◆ EXERCISE GOAL: Repeat the data in full and exactly. Leave the pictures out.

*** PROVIDED MATERIAL

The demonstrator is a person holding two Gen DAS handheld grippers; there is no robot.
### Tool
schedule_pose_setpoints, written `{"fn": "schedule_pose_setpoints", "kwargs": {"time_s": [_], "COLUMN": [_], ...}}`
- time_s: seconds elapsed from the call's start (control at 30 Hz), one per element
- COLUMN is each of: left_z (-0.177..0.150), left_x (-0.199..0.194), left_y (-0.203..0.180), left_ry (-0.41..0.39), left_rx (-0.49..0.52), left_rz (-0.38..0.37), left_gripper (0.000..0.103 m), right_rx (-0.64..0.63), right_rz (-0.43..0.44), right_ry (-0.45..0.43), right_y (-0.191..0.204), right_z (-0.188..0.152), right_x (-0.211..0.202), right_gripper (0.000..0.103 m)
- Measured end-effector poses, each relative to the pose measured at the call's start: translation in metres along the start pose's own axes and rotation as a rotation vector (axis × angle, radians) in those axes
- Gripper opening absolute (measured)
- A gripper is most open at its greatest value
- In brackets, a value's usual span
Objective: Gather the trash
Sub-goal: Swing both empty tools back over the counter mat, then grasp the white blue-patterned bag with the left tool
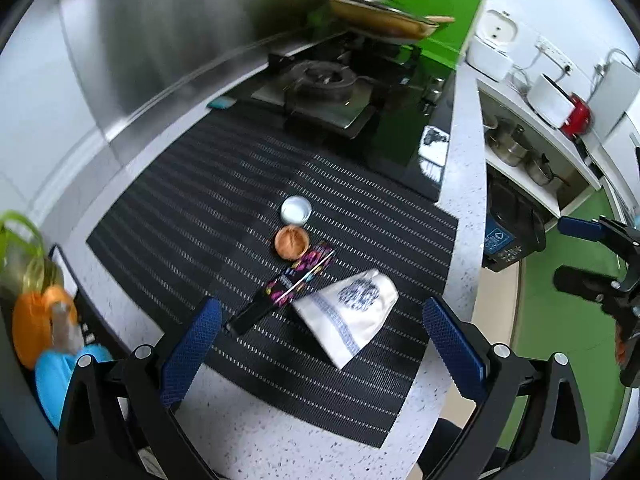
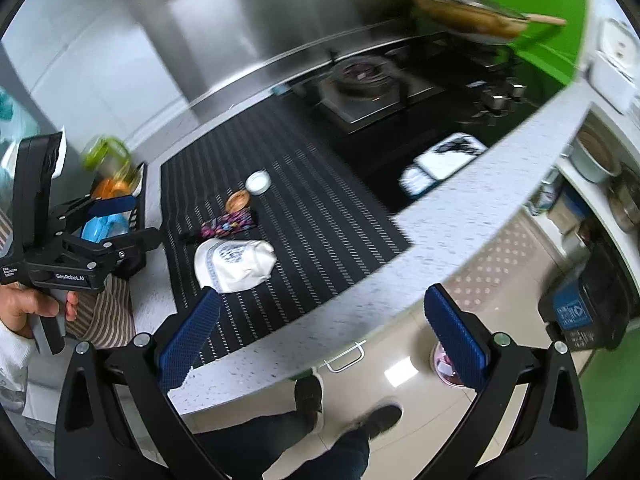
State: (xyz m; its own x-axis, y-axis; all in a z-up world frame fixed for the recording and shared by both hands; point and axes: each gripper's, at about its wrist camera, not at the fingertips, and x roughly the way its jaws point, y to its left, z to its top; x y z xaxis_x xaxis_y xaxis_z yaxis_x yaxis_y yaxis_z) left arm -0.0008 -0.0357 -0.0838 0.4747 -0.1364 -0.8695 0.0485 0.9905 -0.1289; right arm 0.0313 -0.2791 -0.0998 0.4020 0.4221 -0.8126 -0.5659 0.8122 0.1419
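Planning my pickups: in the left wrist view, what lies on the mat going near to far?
White paper bag with blue print → colourful dark wrapper → orange round lid → white round lid.

Speckled white bench [image 1: 256, 436] w/ black striped mat [image 1: 192, 208] over its middle. On mat, frame centre: white cap [image 1: 296, 210], orange cap [image 1: 291, 242] touching it, colourful wrapper [image 1: 298, 276], white paper bag [image 1: 352, 314] just beside. Gas hob [image 1: 332, 92] upper centre.
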Motion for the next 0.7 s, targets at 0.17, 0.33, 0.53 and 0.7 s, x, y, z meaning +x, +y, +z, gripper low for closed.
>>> {"fn": "schedule_pose_setpoints", "kwargs": {"time_s": [0.17,0.33,0.53,0.7], "left_z": [-0.015,-0.023,-0.019,-0.013], "left_x": [0.014,0.038,0.06,0.076], "left_y": [0.006,-0.002,-0.015,-0.028], "left_ry": [0.038,0.076,0.09,0.1], "left_rx": [-0.075,-0.173,-0.275,-0.327], "left_rz": [0.011,0.021,0.038,0.093], "left_gripper": [0.097,0.097,0.097,0.097], "right_rx": [-0.054,-0.106,-0.154,-0.194], "right_rz": [0.041,0.066,0.093,0.119], "right_ry": [0.055,0.091,0.13,0.145], "right_y": [0.007,-0.003,-0.026,-0.037], "right_z": [0.009,0.021,0.032,0.04], "right_x": [0.029,0.044,0.057,0.062], "right_gripper": [0.1,0.1,0.1,0.1]}}
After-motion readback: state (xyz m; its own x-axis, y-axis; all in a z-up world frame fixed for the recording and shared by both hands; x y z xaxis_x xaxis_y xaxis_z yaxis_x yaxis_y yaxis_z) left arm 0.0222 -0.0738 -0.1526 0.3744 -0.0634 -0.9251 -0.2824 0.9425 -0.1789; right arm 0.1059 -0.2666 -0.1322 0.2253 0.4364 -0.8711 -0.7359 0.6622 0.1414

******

◆ TASK SOLUTION:
The demonstrator is a person holding two Gen DAS handheld grippers; there is no robot.
### Tool
schedule_pose_setpoints, written `{"fn": "schedule_pose_setpoints", "kwargs": {"time_s": [_], "COLUMN": [_], ...}}`
- time_s: seconds elapsed from the call's start (control at 30 Hz), one per element
- COLUMN is each of: left_z (-0.177..0.150), left_x (-0.199..0.194), left_y (-0.203..0.180), left_ry (-0.41..0.39), left_rx (-0.49..0.52), left_rz (-0.38..0.37), left_gripper (0.000..0.103 m), right_rx (-0.64..0.63), right_rz (-0.43..0.44), right_ry (-0.45..0.43), right_y (-0.191..0.204), right_z (-0.188..0.152), right_x (-0.211..0.202), right_gripper (0.000..0.103 m)
- Measured end-effector poses, each relative to the pose measured at the call's start: translation in metres along the start pose's own axes and rotation as a rotation vector (axis × angle, radians) in those axes
- Gripper opening absolute (measured)
- A gripper is most open at its greatest value
- In brackets, a value's usual span
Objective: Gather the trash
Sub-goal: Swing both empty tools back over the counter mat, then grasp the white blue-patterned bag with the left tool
State: (xyz m; its own x-axis, y-axis; all in a z-up world frame fixed for the recording and shared by both hands; point and axes: each gripper's, at about its wrist camera, not at the fingertips, and x roughly the way its jaws point, y to its left, z to its top; x y z xaxis_x xaxis_y xaxis_z yaxis_x yaxis_y yaxis_z) left arm -0.0008 -0.0357 -0.0838 0.4747 -0.1364 -0.8695 0.0485 0.9905 -0.1289; right arm 0.0313 -0.2791 -0.0998 0.4020 0.4221 -0.8126 -0.5659 0.8122 0.1419
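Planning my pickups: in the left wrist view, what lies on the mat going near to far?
White paper bag with blue print → colourful dark wrapper → orange round lid → white round lid.

Speckled white bench [image 1: 256, 436] w/ black striped mat [image 1: 192, 208] over its middle. On mat, frame centre: white cap [image 1: 296, 210], orange cap [image 1: 291, 242] touching it, colourful wrapper [image 1: 298, 276], white paper bag [image 1: 352, 314] just beside. Gas hob [image 1: 332, 92] upper centre.
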Motion for the next 0.7 s, targets at 0.17, 0.33, 0.53 and 0.7 s, x, y, z meaning +x, +y, +z, gripper low for closed.
>>> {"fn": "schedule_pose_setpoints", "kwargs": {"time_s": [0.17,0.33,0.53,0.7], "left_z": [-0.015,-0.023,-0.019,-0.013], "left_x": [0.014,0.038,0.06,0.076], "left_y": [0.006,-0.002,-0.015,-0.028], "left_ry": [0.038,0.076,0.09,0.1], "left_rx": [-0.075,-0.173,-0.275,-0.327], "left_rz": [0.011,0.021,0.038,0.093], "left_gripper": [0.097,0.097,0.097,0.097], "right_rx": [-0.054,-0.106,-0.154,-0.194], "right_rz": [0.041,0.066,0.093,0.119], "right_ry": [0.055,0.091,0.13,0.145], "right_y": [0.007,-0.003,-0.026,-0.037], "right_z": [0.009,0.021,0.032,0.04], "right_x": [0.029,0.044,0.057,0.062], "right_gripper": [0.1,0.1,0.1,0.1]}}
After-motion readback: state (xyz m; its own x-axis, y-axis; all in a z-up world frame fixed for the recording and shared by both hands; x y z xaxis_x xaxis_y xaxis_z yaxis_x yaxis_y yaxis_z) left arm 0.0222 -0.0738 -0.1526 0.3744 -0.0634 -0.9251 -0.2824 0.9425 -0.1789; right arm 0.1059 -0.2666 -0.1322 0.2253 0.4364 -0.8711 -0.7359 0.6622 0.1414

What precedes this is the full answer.